● Exercise goal:
Write the lines below out exactly, dropping each picture.

-=-=-

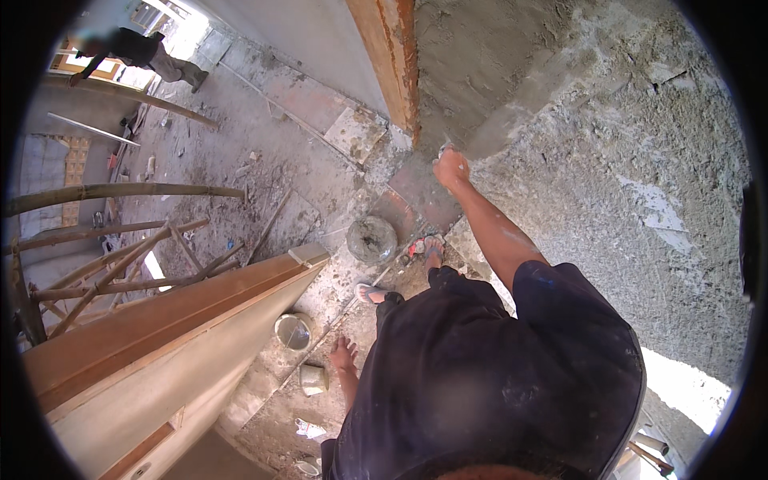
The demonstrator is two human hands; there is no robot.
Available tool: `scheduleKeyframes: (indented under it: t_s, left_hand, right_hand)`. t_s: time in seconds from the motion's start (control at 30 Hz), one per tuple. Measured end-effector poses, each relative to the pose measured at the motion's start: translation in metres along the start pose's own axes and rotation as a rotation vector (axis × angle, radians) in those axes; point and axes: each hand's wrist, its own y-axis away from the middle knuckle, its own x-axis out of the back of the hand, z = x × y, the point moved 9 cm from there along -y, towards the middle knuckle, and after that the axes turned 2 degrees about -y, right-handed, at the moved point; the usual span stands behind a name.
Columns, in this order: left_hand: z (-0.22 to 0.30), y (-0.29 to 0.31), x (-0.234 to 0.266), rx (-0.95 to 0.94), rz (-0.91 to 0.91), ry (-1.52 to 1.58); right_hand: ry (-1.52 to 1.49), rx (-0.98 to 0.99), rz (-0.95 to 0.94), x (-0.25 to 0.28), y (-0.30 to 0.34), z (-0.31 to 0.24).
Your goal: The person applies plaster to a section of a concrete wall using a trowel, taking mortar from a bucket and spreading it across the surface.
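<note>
My right arm reaches out to the lower part of the wall beside a wooden door frame (398,68). My right hand (453,170) is closed round what looks like a trowel (445,148); only a small grey bit of it shows past the fingers. Just beyond that hand, damp grey plaster (480,64) covers part of the wall, while the surface to the right is rough and pale. A round tub of grey mortar (372,239) stands on the floor near my feet. Low at my side, my left hand (344,354) hangs with its fingers apart, holding nothing.
Two smaller buckets, one round (293,331) and one tipped or angled (314,379), sit near my left hand. A second wooden frame (200,312) edges the wall at left. Bamboo poles (120,192) stand beyond it. Another person (140,50) is at the far left.
</note>
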Motion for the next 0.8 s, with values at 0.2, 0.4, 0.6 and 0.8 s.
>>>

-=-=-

● Written answer:
The demonstrator is two human hands; there is no robot.
Available tool: `scheduleKeyframes: (indented under it: t_s, left_hand, right_hand)`. t_s: time in seconds from the motion's start (control at 30 Hz), one per tuple. Measured end-effector poses, each relative to the pose measured at the motion's start: translation in metres along the start pose's own axes and rotation as a rotation vector (axis × angle, radians) in those axes; point and axes: each hand's wrist, its own y-axis away from the middle knuckle, its own x-axis out of the back of the hand, z = x × y, the point moved 9 cm from there along -y, towards the middle knuckle, and after that the axes turned 2 degrees about -y, right-handed, at the moved point; the usual span stands behind a name.
Columns, in this order: left_hand: z (-0.22 to 0.30), y (-0.29 to 0.31), x (-0.234 to 0.266), rx (-0.95 to 0.94), rz (-0.91 to 0.91), ry (-1.52 to 1.58); right_hand: ry (-1.52 to 1.49), rx (-0.98 to 0.99), rz (-0.95 to 0.94), x (-0.25 to 0.28), y (-0.30 to 0.34), z (-0.31 to 0.24).
Your goal: The person applies plaster to a section of a concrete wall using a trowel, taking mortar from a bucket and spreading it across the surface.
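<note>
My right arm reaches out to the lower part of the wall beside a wooden door frame (398,68). My right hand (453,170) is closed round what looks like a trowel (445,148); only a small grey bit of it shows past the fingers. Just beyond that hand, damp grey plaster (480,64) covers part of the wall, while the surface to the right is rough and pale. A round tub of grey mortar (372,239) stands on the floor near my feet. Low at my side, my left hand (344,354) hangs with its fingers apart, holding nothing.
Two smaller buckets, one round (293,331) and one tipped or angled (314,379), sit near my left hand. A second wooden frame (200,312) edges the wall at left. Bamboo poles (120,192) stand beyond it. Another person (140,50) is at the far left.
</note>
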Motion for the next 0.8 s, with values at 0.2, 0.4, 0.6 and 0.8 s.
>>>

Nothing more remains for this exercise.